GabyOver the past two decades in evolutionary genetics Homo sapiens The prevailing concept is that our species first emerged in Africa about 200,000 to 300,000 years ago, and it descended from a single ancestral lineage.
However, according to a new study from the University of Cambridge, modern humans are the “offspring” of two populations: Homo heidelbergensis and Homo erectus. They diverged 1.5 million years ago and merged as a result of mixing 300,000 years ago at a ratio of 80:20 percent.
“The question of where we come from has intrigued science for centuries. For a long time, it was believed that we descended from a single continuous ancestral line, but the exact details of our origin were unknown,” said Dr. Trevor Kazins, co-author of the study.
“A new study shows clear signs that our evolutionary origins are more complex and involve different groups that evolved separately for over a million years, and then came back together to form the modern human species,” added Professor Richard Durbin from the university.
How did the scientists come to that conclusion?
Previous studies have shown that Neanderthals And Denisovans interbred with representatives of Homo sapiens about 50,000 years ago. However, the authors of a new study suggested that long before these interactions – around 300,000 years ago – there was a much more significant genetic mixing.
Unlike DNA Neanderthal DNA, which makes up about two percent of the genome of non-African modern humans, resulted in a tenfold higher percentage from this ancient mixing event. The result of this mix is found in all modern humans.

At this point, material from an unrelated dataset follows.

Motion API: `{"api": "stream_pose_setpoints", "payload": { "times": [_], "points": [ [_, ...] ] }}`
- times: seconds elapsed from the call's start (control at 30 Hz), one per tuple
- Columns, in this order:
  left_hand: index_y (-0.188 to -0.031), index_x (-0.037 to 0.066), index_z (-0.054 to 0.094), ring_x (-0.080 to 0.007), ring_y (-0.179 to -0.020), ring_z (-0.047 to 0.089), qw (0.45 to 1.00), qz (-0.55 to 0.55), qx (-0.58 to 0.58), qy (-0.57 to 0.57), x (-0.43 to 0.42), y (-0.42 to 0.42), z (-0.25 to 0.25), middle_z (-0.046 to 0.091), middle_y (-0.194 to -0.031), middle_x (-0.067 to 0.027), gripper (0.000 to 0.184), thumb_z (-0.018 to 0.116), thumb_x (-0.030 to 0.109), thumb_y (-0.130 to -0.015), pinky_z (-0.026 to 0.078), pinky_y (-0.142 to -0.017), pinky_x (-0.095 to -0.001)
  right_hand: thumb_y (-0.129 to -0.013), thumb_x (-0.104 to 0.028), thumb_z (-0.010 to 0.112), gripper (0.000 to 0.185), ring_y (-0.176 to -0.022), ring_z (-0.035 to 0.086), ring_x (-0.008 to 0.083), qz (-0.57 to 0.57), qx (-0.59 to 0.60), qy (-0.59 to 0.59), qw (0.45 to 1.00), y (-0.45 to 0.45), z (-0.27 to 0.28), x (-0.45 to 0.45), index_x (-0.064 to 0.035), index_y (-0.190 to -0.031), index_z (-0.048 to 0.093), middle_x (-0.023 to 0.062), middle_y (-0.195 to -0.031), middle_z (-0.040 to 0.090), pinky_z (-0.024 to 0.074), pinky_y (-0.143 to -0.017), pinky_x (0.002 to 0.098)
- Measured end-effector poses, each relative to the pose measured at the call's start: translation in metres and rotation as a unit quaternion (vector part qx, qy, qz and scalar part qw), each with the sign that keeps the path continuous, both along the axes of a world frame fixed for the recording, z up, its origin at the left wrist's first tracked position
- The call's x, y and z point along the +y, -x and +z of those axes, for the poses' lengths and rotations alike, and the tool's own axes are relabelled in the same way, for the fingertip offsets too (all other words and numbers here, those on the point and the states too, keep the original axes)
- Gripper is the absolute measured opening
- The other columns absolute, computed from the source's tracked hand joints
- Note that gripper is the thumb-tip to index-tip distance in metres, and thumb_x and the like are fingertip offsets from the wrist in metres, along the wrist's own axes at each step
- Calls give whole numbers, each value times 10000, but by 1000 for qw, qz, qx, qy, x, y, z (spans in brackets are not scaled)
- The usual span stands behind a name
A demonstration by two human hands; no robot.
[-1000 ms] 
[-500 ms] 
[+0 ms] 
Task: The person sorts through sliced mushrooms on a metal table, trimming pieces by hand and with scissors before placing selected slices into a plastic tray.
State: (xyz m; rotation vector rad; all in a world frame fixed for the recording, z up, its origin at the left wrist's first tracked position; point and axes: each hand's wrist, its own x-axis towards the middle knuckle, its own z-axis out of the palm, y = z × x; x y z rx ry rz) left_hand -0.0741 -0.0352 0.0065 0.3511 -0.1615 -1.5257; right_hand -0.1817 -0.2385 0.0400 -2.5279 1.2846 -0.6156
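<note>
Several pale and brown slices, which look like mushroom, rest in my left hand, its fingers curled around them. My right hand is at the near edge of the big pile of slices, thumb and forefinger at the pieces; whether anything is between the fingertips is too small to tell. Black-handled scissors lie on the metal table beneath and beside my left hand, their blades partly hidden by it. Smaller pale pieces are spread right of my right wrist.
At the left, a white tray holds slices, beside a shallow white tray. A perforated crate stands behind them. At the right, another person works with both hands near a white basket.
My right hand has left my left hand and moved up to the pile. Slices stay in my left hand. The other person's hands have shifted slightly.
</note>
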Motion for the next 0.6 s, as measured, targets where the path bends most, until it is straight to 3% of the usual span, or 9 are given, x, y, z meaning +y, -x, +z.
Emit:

The team’s method was based not on extracting genetic material from ancient bones, but on analyzing the DNA of modern humans. As a result, the scientists concluded that there were ancestral populations that otherwise might not have left any physical traces.
The authors developed a computational algorithm called cobraa. It modeled how ancient human populations split and later rejoined, writes Sci.news .
Researchers tested the algorithm using simulated data and applied it to real genetic data obtained from the “1000 Genomes” project. This is a global initiative in which scientists sequenced the DNA of populations from Africa, Asia, Europe, and America.
Thus, the team managed to identify two key ancestral populations. However, it also discovered some striking changes that occurred after these two populations initially diverged.
Professor Elwyn Scully from Cambridge University stated: “Immediately after the two ancestral populations split, we see a serious bottleneck in one of them; this suggests that it shrank to very small sizes and then slowly expanded over a million years. This population later contributed about 80 percent of the genetic material in modern humans and was likely the ancestral population from which Neanderthals and Denisovans descended.”
Scientists have also discovered that genes Inherited from the second population, they often located far from the regions of the genome associated with gene functions. Thus, it can be assumed that they might have been less compatible with the genetic background of the majority. This suggests a process known as purifying selection, which over time removes harmful mutations.
As the team noted, fossil materials indicate that “species such as Homo erectus and Homo heidelbergensis lived during that period as well.” Africa “as well as in other regions.” This potentially makes them ancestral populations. However, further research is needed to confirm the results of the study.
“The fact that we can now reconstruct events that occurred hundreds of thousands or millions of years ago simply by studying DNA is astonishing. It shows that our history is much richer and more complex than we had imagined,” said Professor Scully.
The results of the study were published in the journal Nature Genetics.